Read the whole thing here.

Published on:
Author: Jason Brennan
  • King Goat

    “It is a method for deciding how and when an institution claiming a monopoly on legitimate violence will flex its muscles. ”

    Because when it flexes its muscles it effects all those in its jurisdiction, all of those so effected should have a say. Their equal say is warranted because they equally and all have to abide by that say. The justification for why they have to abide by that say is that they had an equal part in determining it, what justification could exist otherwise?

    • Jason Brennan

      Well, see chapters 4 and 5, or see Huemer’s book on authority or Simmons’s work on authority.

      • Student

        Why don’t you say what your point is rather than directing to someone else’s opinion?

        It sounds like you’re saying not everyone should get an equal vote, but you’re afraid to say it.

  • Jerome Bigge

    Perhaps we’d be better off with a lottery system to pick those who should represent us. Similar to what the Greeks of Classical Athens used to select those who would represent the citizens. To be honest, very few of those running for office are even willing to consider such ideas as repeal of our drug laws. Laws that have given us the largest per capita number of people in prison of any nation on Earth. Unfortunately only libertarians today believe in personal freedom as our two major political parties appear to be totally opposed to the idea that people should have the right to decide these matters for themselves.

    • Les Kyle Nearhood

      One of the most saddening things to me is when I encounter an obviously intelligent and well read person who has ignorant retrograde views of the drug war. Their arguments are nearly 100% emotion based.

  • Inkheart

    An interesting debate that needs to be given far more debate in academic circles. How would we give more power to Vulcans? Who would agree to it?
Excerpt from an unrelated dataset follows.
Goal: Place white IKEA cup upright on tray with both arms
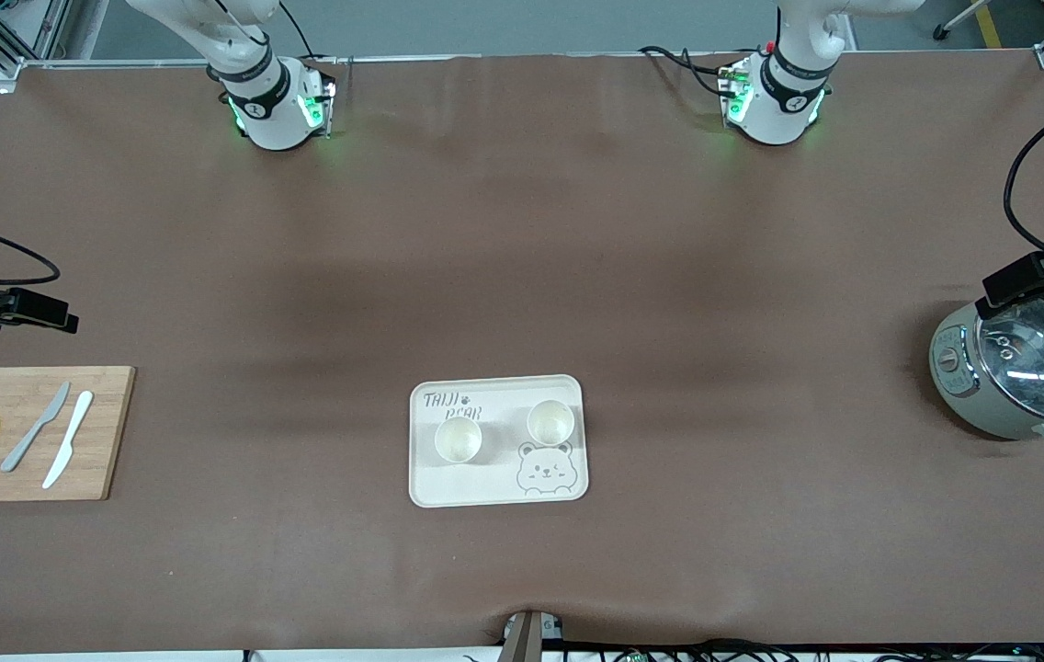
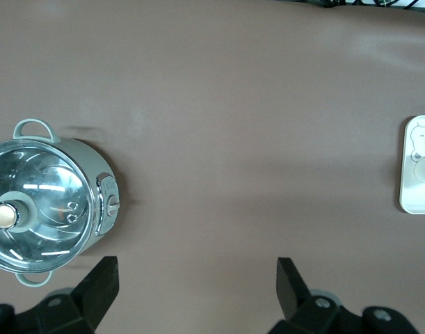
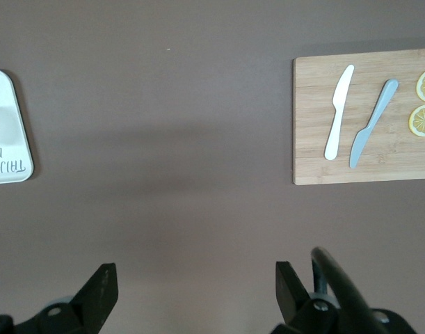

    https://roamingspotlight.wordpress.com/2016/09/09/democracy-vs-epistocracy/

  • Student

    Lame.

    When you get to a place where the world isn’t how you want it to be because other people are stupid, you are losing.

    Re: the symbolic value of the vote – what’s your point? Who cares how it makes us feel. It’s something each of us *should* have.

    Re: the competence principle – You get paid to know things. Most people don’t. When Washington has the ability to regulate virtually all of American life, and even those who are informed appear to be either fools or unable to fix a broken system, how exactly do you think things would be different if everyone were equally well informed? You sound like every other ideologue – “if only . . . [INSERT BOGEYMAN] . . . everyone would think like me and the world would be great.”

  • Jeff R.

    But many Western voters, ignorant of the social sciences or even of basic political facts, see change all around them, feel left behind and neglected, and strike out in fear and resentment.

    That’s a strange sentence. Can’t you be informed about social science and still feel “left behind and neglected?” Is it only ignorance that leads to fear and resentment? “You only feel that way because you’re a moron” is what that boils down to, which is certainly true in many cases, but at the very least, stupid people can still most certainly have legitimate grievances re: government policy caused by the voting habits of other stupid people.

  • Les Kyle Nearhood

    Of course I do not think you are entirely correct in your diagnosis of our modern ills. I think that incredible amounts of corruption and significant deterioration in trust are mainly to blame for what you describe than nationalism, racism, anti-intellectualism or any other left wing bugaboo.